Она хочет взять, но внезапно отшатывается, в глазах недоумение:- Меня словно кто по рукам дал, — глаза округляются. — Не хочу его! Странно как-то и отцовский камень не могу взять. Ты бы выкинул его, — неожиданно говорит она, где-то я слышал подобное заявление, словно, из прошлой жизни.
На часах шесть вечера, пара уходить, стараюсь незаметно намотать портянки, вроде это как-то не эстетично, но Стела стоит в коридоре, прислонилась к косяку двери, насмешки в глазах уже нет, бесцеремонно наблюдает за моими манипуляциями. Наконец натягиваю сапоги, чуть освобождаю на поясе ремень, чтоб не слишком походить на молодого бойца:- Пока, Стела.
— Пока.
— Я пойду?
— Иди.
— Как-нибудь встретимся?
— Зачем?
— Ну, — теряюсь я, — Фиолент показать.
— Ах это… ты служи, Кирилл, — неопределённо говорит она, суёт мне пакет с остатком торта и открывает дверь.
Выхожу, испытывая двоякое ощущение, вроде страстно хочу остаться, в тоже время, вздыхаю с облегчением.

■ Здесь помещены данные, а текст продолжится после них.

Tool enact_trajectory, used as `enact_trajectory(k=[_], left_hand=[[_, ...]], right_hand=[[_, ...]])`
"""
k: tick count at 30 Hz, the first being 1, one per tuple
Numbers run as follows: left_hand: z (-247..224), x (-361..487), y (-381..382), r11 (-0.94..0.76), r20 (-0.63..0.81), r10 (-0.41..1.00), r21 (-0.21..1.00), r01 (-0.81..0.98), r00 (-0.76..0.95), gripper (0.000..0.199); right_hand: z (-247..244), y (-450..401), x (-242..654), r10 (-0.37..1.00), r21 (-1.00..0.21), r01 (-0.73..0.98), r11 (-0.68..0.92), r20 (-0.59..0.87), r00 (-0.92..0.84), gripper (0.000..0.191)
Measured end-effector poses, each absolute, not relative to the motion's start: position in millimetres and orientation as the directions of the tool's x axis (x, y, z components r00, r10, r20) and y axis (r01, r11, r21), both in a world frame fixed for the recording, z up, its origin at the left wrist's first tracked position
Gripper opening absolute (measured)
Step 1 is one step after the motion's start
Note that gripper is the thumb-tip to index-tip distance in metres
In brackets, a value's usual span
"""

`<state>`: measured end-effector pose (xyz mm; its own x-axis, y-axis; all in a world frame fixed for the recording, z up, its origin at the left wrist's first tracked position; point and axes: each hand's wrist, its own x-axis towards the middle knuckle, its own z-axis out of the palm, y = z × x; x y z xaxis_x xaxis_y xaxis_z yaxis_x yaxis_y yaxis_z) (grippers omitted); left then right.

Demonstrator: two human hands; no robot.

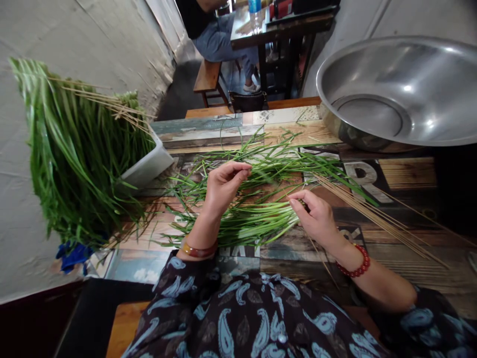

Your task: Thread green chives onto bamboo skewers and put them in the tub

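Garlic chives [257, 221] lie in a loose bundle on the table below my hands, their pale ends to the right. More chives [283, 161] are scattered just beyond. My left hand [225, 189] is closed in a pinch above them; a blurred, pale green chive stalk [266, 175] runs from its fingertips toward the right. With thumb and forefinger, my right hand [315, 214] pinches a thin bamboo skewer [325, 263], which slants down under the palm toward me. The palm hides the skewer's middle.
Left, a white container [149, 164] bears thick rows of skewered chives [82, 144]. Bare bamboo skewers [372, 214] lie right of my hands. A large steel basin [372, 117] stands at the back right. Beyond, a person [219, 42] sits by another table [283, 31].
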<state>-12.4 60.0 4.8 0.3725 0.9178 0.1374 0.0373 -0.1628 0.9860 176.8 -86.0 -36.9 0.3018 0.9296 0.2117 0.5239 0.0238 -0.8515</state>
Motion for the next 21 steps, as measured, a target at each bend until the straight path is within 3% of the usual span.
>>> enact_trajectory(k=[5, 12, 15, 18, 21], left_hand=[[9, -15, 61, -0.439, 0.393, 0.868, 0.893, 0.101, 0.303, 0.007], [23, -15, 49, -0.373, 0.394, 0.900, 0.917, -0.140, 0.187, 0.016], [22, -13, 43, -0.458, 0.452, 0.868, 0.889, -0.018, 0.205, 0.019], [22, -13, 37, -0.614, 0.579, 0.788, 0.765, 0.195, 0.210, 0.017], [23, -14, 33, -0.643, 0.621, 0.765, 0.733, 0.219, 0.169, 0.025]], right_hand=[[-38, -86, 177, 0.925, -0.845, 0.534, 0.042, 0.234, 0.298, 0.018], [-37, -85, 177, 0.932, -0.836, 0.548, 0.021, 0.214, 0.292, 0.019], [-36, -85, 177, 0.931, -0.838, 0.545, 0.031, 0.222, 0.289, 0.019], [-35, -85, 177, 0.933, -0.842, 0.539, 0.025, 0.214, 0.291, 0.020], [-35, -85, 177, 0.935, -0.839, 0.544, 0.021, 0.209, 0.287, 0.020]])
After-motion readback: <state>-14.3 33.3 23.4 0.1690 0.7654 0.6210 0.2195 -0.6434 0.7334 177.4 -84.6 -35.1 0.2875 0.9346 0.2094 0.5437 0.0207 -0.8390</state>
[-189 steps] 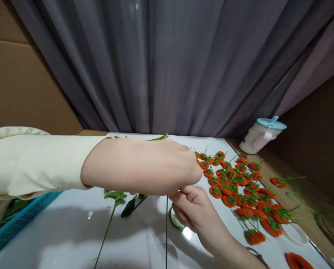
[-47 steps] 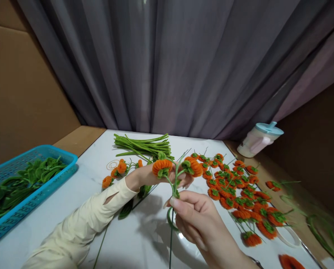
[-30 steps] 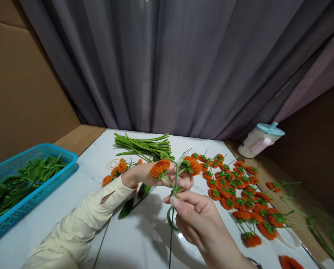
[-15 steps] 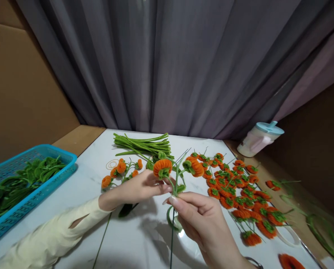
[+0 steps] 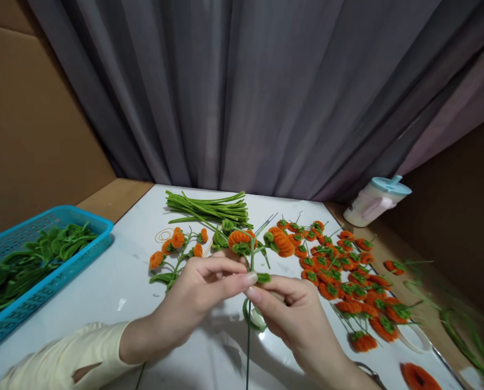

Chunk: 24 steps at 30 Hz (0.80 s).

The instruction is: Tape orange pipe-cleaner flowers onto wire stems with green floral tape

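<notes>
Between my two hands, over the middle of the table, stands a branch of fuzzy orange persimmons [image 5: 281, 242] on a green stem [image 5: 253, 246], with a bare stem wire running down below. My left hand [image 5: 209, 290] pinches the stem between thumb and fingers. Right beside it, my right hand [image 5: 288, 309] pinches the same stem where a small green leaf [image 5: 263, 278] sticks out. Behind my left hand lies another persimmon branch [image 5: 178, 238] with a green leaf at its base. A roll of green tape [image 5: 255, 317] shows partly below my hands.
A blue basket [image 5: 106, 230] of green fuzzy leaves stands on the left. Green pipe cleaners [image 5: 209, 207] lie at the back. Many loose orange persimmons [image 5: 327, 276] cover the right side. A lidded cup [image 5: 375, 203] stands beyond them, and grey curtains [image 5: 258, 108] hang behind.
My left hand has drawn back and lower, from behind the persimmons to the stem beside my right thumb. The second branch's stem and leaf now show more. My right hand stays nearly in place.
</notes>
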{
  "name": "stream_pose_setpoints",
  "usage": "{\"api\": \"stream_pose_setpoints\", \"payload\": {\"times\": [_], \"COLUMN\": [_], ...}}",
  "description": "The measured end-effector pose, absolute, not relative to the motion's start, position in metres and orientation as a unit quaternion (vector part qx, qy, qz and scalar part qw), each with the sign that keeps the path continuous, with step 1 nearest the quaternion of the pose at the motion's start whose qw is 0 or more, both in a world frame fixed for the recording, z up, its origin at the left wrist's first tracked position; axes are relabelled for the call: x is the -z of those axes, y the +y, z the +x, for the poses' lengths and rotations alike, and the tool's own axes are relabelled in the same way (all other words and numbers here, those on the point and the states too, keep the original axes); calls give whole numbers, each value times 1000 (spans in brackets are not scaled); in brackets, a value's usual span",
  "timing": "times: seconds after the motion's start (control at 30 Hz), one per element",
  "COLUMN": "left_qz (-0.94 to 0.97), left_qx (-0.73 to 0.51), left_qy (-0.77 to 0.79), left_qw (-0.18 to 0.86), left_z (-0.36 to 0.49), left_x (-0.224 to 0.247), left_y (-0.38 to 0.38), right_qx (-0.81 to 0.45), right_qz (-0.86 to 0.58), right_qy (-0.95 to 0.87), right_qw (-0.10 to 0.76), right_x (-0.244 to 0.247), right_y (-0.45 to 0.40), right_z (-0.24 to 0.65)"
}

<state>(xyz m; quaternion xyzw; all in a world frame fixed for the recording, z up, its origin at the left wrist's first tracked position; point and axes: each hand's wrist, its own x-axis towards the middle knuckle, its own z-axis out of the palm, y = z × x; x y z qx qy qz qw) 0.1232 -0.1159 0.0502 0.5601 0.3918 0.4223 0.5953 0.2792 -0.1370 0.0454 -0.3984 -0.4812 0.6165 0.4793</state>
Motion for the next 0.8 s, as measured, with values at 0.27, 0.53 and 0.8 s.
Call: {"api": "stream_pose_setpoints", "payload": {"times": [0.27, 0.53, 0.8], "left_qz": [622, 633, 576], "left_qx": [-464, -479, -412], "left_qy": [395, 378, 337], "left_qw": [491, 477, 621], "left_z": [124, 126, 128], "left_x": [-54, -50, -49], "left_y": [-117, -111, -105], "right_qx": [-633, -622, -634], "right_qz": [-420, -430, -410], "right_qy": [-472, -444, -451], "right_qw": [447, 481, 475], "right_x": [-46, -46, -46], "right_y": [-137, -136, -135], "right_z": [284, 281, 284]}}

Первым делом иду к своим кирпичам. Ба! В удивлении присаживаюсь, у забора стоят ровные кубы из кирпича, распределены даже по оттенкам. Полковник сдержал слово. Скоро должен прийти прапорщик Бондар, а вот и он, лёгок на помине — грузно шествует со старшим сержантом Селеховым. Бегу, хватаю пару кирпичей и, когда они показываются, с кряхтением закладываю их на прежние места. Немая сцена, челюсти у товарищей с грохотом вываливаются из пазов, глаза выкатываются, едва не падают вниз.
Стряхиваю несуществующую пыль, строевым шагом луплю к прапорщику, докладываю:- Товарищ прапорщик, ваше приказание выполнено, рядовой Стре… Панкратьев…
— М-да, — жуёт губы прапорщик Бондар, — многое на своём веку видел. Что скажешь, Селехов?
— Поощрить надо бойца, — старший сержант удивлённо водит глазами. На фоне этих кирпичей, даже его многочисленные значки на гимнастёрке, бледнеют.
— Хорошо, я согласен на индивидуальные тренировки, — гудит прапорщик Бондар.
— На полчаса раньше до подъёма можно вставать? — наглею я.
Прапорщик окидывает взглядом незыблемо стоящие кубы из кирпича, неожиданно вздыхает:- Добро, на полчаса можно, но чтоб на завтрак не опаздывал.
Мне страшно не нравится по утрам слышать: «Рота подъём!!!» Затем толчея, суета, пихая друг друга, лихорадочно одеваются, бегут строиться. И, не дай бог, кто опоздает в строй! Звучит команда: «Рота отбой!!!» Затем, снова: «Рота подъём!!!» И так до десяти раз — сержанты развлекаются.
Старший сержант кривится, но оспаривать решение старшины роты не смеет, это чревато последствиями. Рассказывали, как один дембель, как это говорят, «положил на всё», посчитал себя гражданским человеком. Не спеша прогуливается, гимнастёрка расстегнута, ремень болтается, чуть ли, не до колен, лущит семечки прямо на выходе из казармы. Прапорщик Бондар остановился подле него, долго смотрит в наглое лицо, затем берёт двумя пальцами толстый изгиб воротника и напрочь разрывает его пополам, даже дым пошёл! Надо обладать чудовищной силой, чтоб так сделать. Дембель это оценил, весь день приводил себя в порядок, сшивал воротник и до самого увольнения в запас, шарахался от большого и доброго прапорщика Бондара.